Ein paar Merkwürdigkeiten können bei den überraschenden Ereignissen zu Jahresanfang aber nicht übersehen werden. Ugulawa wurde im Jahr 2015 zu einer Haftstrafe von vier Jahren und sechs Monaten verurteilt, weil er im Wahljahr 2012 – angeblich mit Vorsatz – in einer städtischen Tochterfirma einige Hundert UNM-Parteiaktivisten eingestellt hatte, die nichts anderes machten als Wahlkampf für die UNM.  Veruntreuung städtischer Gelder war der strafrechtliche Vorwurf, den auch das Berufungsgericht aufrecht erhielt, es hat jetzt nur das Strafmaß auf ein Jahr und drei Monate reduziert. Eine der Fragen, die im Raum stehen:  Warum hat es so lange gedauert, bis das Berufungsgericht dieses Urteil fällte? Und: Besteht irgendein Zusammenhang zwischen dem innerparteilichen Zwist in der UNM und der Freilassung Ugulawas, vielleicht sogar ein Deal zwischen Ugulawa und der Regierung, der eine Selbstauflösung der UNM nicht unrecht sein kann? Die Vermutung ist nicht ganz von der Hand zu weisen, hatte sich Ugulawa doch aus der Haft heraus den Kritikern Saakaschwilis angeschlossen. Die Frage stellen sich viele in Tiflis: Wäre Ugulawa vorzeitig entlassen worden, hätte er sich im UNM-Streit eindeutig für Saakaschwili positioniert? Kaum jemand in Tiflis, der das glauben möchte.

Das alles hat möglicherweise sogar etwas mit dem Besuch des amerikanischen Senators McCain zu tun, der bisher eigentlich als engster Verbündeter Saakaschwilis in den USA galt. Auffällig war aber, wie der Amerikaner bei seinem Kurzbesuch erstmals ausdrücklich die Reform-Arbeit der Regierung Kwirikaschwili lobte. Und Insider wollen wissen, er habe bei der Regierung des georgischen Traums möglicherweise  als Gegenleistung für dieses Lob auf die Freilassung „politischer Gefangener“ gedrängt, unter anderen eben Ugulawa.

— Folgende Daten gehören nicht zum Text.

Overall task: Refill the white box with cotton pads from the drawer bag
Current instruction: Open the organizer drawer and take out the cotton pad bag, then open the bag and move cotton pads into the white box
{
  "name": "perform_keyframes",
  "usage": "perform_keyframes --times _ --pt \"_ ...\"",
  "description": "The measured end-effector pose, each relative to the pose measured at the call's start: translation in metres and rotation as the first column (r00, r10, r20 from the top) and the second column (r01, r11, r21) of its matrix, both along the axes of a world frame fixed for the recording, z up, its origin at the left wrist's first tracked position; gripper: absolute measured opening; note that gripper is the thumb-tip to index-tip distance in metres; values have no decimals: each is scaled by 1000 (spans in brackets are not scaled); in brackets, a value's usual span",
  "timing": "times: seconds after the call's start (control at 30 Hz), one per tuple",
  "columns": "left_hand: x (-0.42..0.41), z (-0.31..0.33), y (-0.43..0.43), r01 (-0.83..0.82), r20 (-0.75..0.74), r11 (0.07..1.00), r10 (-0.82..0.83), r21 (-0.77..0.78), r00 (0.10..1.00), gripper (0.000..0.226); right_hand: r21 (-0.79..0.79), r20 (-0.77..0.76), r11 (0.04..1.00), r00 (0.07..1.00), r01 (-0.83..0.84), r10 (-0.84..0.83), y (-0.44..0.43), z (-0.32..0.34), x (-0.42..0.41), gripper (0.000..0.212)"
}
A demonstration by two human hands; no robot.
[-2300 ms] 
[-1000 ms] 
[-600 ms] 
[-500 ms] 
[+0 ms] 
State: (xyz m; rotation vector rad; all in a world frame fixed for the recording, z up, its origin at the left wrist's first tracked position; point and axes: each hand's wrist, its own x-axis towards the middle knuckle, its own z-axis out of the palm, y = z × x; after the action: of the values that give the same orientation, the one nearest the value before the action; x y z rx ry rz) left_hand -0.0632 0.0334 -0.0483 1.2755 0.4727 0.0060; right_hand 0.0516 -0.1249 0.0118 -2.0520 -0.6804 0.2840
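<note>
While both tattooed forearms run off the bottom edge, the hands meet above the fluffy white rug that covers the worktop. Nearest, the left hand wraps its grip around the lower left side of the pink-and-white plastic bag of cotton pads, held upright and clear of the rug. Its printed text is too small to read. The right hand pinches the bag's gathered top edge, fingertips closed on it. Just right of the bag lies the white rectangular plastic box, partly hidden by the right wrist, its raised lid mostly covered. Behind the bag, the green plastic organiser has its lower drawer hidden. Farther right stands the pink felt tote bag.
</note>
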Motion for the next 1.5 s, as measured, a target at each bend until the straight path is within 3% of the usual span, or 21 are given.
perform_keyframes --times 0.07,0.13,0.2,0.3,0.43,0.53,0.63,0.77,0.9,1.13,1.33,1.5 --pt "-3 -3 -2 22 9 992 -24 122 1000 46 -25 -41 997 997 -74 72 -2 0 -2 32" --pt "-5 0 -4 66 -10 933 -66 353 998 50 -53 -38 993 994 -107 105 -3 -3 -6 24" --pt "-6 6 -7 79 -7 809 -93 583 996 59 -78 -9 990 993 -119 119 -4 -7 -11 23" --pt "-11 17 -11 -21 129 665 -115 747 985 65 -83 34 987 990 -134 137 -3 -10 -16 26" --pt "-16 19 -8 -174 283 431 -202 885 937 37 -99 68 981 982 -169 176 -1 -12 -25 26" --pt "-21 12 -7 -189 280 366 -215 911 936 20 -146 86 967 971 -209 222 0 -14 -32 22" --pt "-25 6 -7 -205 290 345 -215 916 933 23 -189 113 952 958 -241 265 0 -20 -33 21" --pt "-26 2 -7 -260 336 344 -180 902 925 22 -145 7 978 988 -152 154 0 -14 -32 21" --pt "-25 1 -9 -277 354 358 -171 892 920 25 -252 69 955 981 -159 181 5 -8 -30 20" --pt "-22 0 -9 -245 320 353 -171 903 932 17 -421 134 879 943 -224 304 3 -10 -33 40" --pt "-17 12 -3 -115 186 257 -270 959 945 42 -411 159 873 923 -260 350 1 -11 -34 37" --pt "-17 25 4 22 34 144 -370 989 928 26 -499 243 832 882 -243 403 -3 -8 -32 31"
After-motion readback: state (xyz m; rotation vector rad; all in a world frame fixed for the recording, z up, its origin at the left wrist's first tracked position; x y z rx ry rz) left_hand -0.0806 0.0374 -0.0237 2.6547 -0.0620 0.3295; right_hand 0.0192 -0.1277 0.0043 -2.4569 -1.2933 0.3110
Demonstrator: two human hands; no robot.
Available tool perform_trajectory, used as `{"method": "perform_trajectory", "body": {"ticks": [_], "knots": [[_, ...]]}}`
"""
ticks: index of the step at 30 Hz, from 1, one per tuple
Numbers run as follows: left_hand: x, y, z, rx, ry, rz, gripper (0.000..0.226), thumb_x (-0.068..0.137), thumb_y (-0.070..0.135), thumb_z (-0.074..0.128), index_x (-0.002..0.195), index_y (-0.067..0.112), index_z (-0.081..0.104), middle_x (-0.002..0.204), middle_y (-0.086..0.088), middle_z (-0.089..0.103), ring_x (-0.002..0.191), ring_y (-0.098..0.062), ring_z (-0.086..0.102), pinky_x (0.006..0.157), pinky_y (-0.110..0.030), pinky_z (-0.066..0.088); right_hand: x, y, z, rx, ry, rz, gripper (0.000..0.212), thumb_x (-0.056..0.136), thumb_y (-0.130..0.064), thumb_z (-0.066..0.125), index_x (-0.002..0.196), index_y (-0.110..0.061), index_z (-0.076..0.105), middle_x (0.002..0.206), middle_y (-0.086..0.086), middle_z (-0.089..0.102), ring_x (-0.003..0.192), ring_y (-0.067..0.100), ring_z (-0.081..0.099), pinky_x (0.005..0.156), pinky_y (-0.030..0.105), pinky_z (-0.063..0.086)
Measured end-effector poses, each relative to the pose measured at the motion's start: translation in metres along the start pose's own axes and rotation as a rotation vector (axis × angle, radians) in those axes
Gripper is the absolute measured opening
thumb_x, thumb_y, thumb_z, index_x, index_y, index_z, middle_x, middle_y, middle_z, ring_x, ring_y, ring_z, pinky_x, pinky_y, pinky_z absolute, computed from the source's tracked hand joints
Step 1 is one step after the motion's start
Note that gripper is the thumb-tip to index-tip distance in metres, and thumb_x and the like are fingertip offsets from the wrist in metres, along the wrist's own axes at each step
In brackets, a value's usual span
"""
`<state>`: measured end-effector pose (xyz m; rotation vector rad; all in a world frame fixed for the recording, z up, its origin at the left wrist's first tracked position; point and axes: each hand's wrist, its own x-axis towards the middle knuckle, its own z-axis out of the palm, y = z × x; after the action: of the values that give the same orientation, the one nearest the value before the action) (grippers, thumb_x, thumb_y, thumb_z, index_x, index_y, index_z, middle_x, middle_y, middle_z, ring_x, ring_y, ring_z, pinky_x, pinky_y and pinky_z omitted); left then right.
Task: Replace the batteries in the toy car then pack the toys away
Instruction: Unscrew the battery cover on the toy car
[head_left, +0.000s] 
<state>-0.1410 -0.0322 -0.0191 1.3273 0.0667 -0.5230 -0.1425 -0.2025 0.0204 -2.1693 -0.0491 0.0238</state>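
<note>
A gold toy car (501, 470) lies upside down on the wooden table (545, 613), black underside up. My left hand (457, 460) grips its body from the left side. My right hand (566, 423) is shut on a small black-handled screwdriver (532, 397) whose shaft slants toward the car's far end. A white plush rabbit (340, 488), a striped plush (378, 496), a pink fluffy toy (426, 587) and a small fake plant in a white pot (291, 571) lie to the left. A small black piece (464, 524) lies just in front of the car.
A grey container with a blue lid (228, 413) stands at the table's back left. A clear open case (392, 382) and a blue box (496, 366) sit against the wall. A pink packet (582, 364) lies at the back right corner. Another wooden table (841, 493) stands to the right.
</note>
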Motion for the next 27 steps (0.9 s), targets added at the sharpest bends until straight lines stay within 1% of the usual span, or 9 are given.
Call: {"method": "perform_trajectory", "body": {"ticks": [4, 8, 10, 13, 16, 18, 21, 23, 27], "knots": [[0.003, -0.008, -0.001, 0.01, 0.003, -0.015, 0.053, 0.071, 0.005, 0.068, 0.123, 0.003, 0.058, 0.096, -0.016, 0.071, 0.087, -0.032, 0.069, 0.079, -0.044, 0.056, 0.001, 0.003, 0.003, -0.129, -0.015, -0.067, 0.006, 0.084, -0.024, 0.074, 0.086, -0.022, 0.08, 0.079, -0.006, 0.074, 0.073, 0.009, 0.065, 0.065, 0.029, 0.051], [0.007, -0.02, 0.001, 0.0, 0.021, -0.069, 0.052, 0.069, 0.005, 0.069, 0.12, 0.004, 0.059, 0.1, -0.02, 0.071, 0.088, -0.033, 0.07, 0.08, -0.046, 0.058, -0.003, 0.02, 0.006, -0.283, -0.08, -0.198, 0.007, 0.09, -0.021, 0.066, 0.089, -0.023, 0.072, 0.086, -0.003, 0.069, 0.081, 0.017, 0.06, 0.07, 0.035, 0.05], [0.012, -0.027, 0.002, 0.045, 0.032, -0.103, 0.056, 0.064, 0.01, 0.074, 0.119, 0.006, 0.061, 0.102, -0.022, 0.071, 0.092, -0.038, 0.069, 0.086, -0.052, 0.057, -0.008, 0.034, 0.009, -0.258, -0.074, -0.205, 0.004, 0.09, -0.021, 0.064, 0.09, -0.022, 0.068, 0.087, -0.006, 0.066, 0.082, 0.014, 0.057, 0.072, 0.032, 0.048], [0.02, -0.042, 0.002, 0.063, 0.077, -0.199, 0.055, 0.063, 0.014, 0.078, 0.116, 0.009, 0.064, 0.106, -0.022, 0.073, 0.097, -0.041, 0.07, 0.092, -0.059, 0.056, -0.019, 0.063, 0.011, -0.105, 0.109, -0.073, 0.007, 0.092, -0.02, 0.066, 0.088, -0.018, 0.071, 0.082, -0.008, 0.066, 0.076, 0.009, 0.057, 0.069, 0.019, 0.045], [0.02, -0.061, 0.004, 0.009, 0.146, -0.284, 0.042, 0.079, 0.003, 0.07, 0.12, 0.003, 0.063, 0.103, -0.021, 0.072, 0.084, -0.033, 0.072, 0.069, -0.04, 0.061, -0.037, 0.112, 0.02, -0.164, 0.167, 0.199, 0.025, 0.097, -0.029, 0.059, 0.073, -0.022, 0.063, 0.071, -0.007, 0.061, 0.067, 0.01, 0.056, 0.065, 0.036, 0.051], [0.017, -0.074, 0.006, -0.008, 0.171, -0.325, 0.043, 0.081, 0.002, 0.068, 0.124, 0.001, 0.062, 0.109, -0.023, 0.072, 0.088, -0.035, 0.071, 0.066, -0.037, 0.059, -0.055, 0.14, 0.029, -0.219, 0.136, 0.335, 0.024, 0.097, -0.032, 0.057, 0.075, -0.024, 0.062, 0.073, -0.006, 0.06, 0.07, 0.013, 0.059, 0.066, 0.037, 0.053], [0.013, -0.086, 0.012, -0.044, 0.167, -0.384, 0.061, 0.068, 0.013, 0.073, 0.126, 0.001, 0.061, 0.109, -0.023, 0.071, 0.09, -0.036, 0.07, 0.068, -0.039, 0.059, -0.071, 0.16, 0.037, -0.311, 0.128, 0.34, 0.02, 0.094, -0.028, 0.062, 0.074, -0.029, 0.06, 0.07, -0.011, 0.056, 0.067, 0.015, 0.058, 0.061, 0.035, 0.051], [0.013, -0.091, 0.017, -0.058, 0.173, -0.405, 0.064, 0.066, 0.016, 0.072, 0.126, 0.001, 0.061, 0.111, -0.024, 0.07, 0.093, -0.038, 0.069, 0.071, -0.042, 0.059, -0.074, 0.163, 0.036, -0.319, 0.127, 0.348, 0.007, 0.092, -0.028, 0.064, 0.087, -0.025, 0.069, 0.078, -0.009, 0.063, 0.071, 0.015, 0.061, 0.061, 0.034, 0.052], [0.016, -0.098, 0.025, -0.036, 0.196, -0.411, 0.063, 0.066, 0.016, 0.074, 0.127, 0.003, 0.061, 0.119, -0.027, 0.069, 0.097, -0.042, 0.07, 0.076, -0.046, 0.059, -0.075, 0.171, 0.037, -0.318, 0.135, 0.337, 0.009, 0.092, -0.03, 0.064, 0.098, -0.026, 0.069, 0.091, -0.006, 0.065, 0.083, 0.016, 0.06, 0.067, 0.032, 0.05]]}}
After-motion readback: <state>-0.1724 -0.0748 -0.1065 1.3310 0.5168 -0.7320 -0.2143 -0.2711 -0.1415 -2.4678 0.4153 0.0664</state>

Auffällig ist auch, dass sich Saakaschwili zu der Zeit, als Ugulawa ihn angeblich in Kiew besuchen wollte, in den USA aufhielt, anscheinend im Umfeld McCains und für ein paar Tage selbst auf Facebook sprachlos war. Sollte da unter Umständen ein letzter Vermittlungsversuch zwischen den UNM-Streithälsen versucht worden sein, ein Vermittlungsversuch, der wohl nur mit einer innerparteilichen Niederlage Saakaschwilis hätte enden können, der dieser sich freilich widersetzte? Kann es sein, dass sich McCain und dessen Georgien-Freunde bei den amerikanischen Republikanern  im zu erwartenden Streit mit Trump in Sachen Verhältnis  Amerika zu Russland von dem Ballast Saakaschwili aus taktischen Gründen trennen mussten und deshalb das Ende des UNM-Provinztheaters in Georgien beförderten? Wie immer bei solch merkwürdigen Entwicklungen: Tiflis ist voll von Spekulationen jeder Art. Doch nicht selten in den letzten zwei Jahrzehnten hatten solche Spekulationen oft genug durchaus ihre Berechtigung. Auffällig war jedenfalls, wie schnell die amerikanische Botschaft das Berufungsurteil in der Strafsache Ugulawa zum Anlaß nahm, der georgischen Justiz Unabhängigkeit zu attestieren. Ein Urteil, über das sich viele Juristen im Land nur wundern. Auch darüber, dass die Staatsanwaltschaft, die vor zwei Jahren noch das harte Urteil gegen Ugulawa erstritten hatte, zur aktuellen Korrektur des damaligen Strafmaßes beharrlich schweigt.